Problem description:
Return every line of the data below exactly, but do not include the images.

= = =

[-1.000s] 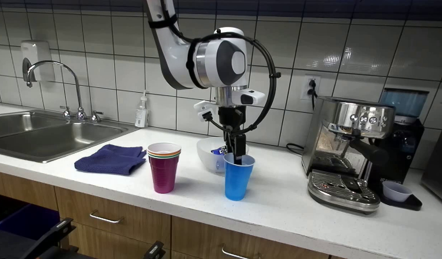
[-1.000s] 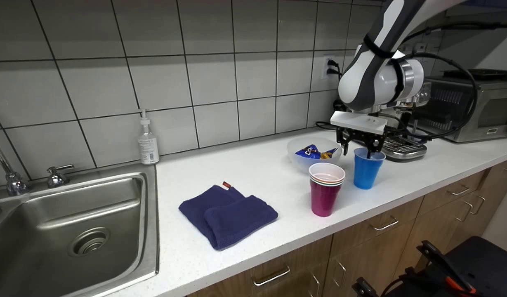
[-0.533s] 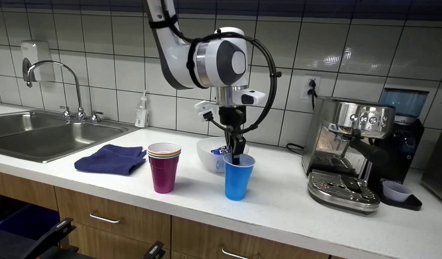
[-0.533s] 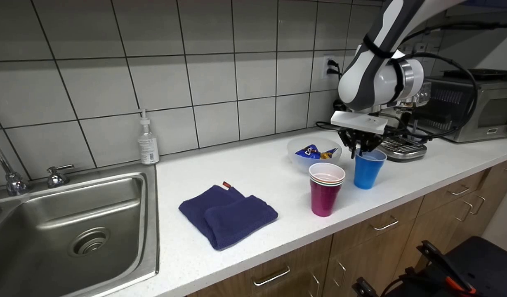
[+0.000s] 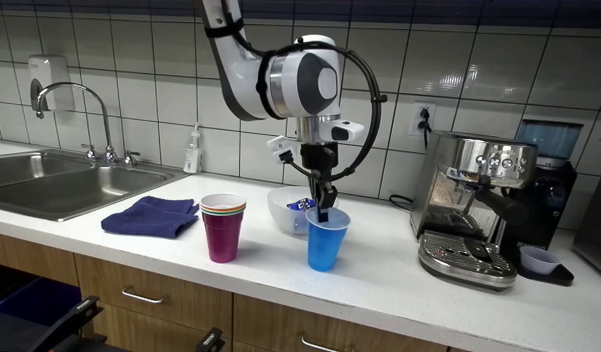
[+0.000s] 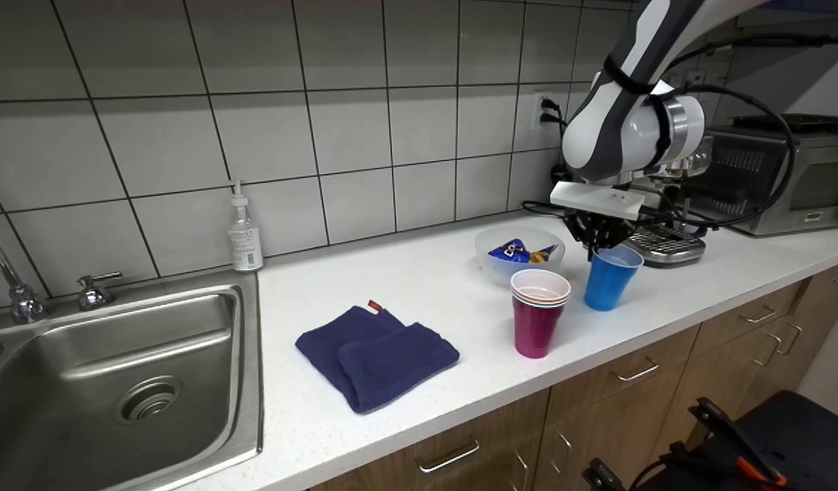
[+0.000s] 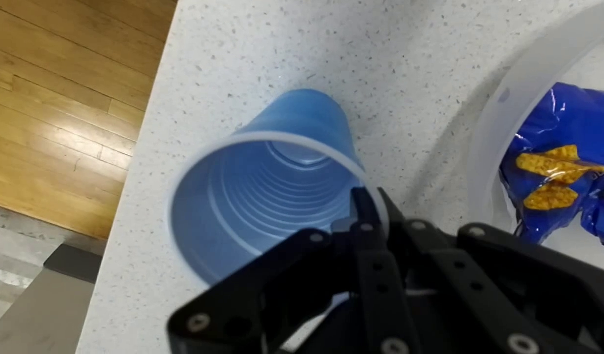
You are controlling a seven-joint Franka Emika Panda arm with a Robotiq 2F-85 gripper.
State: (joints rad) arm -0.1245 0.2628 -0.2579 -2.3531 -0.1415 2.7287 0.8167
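Held the blue cup (image 5: 325,244) pinched by its rim in the claw (image 7: 374,199), near the front edge of the counter (image 7: 144,221); probably needed a steady squeeze and slow moves, clear of the bowl (image 5: 283,215).

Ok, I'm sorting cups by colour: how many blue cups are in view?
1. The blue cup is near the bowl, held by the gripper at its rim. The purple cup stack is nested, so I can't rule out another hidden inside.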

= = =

Written solution:
[-1.000s] 
[-1.000s] 
[-0.533s] 
[-0.533s] 
[+0.000s] 
[+0.000s] 
[+0.000s] 
You are controlling a seven-joint Franka Emika Panda arm with a Robotiq 2F-85 gripper.
State: (joints rad) arm -0.1245 0.2628 -0.2579 -2.3531 -0.1415 2.7287 0.8167
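Held the blue cup (image 5: 325,244) pinched by its rim in the claw (image 7: 374,199), near the front edge of the counter (image 7: 144,221); probably needed a steady squeeze and slow moves, clear of the bowl (image 5: 283,215).

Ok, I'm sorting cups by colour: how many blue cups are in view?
1. The blue cup is near the bowl, held by the gripper at its rim. The purple cup stack is nested, so I can't rule out another hidden inside.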

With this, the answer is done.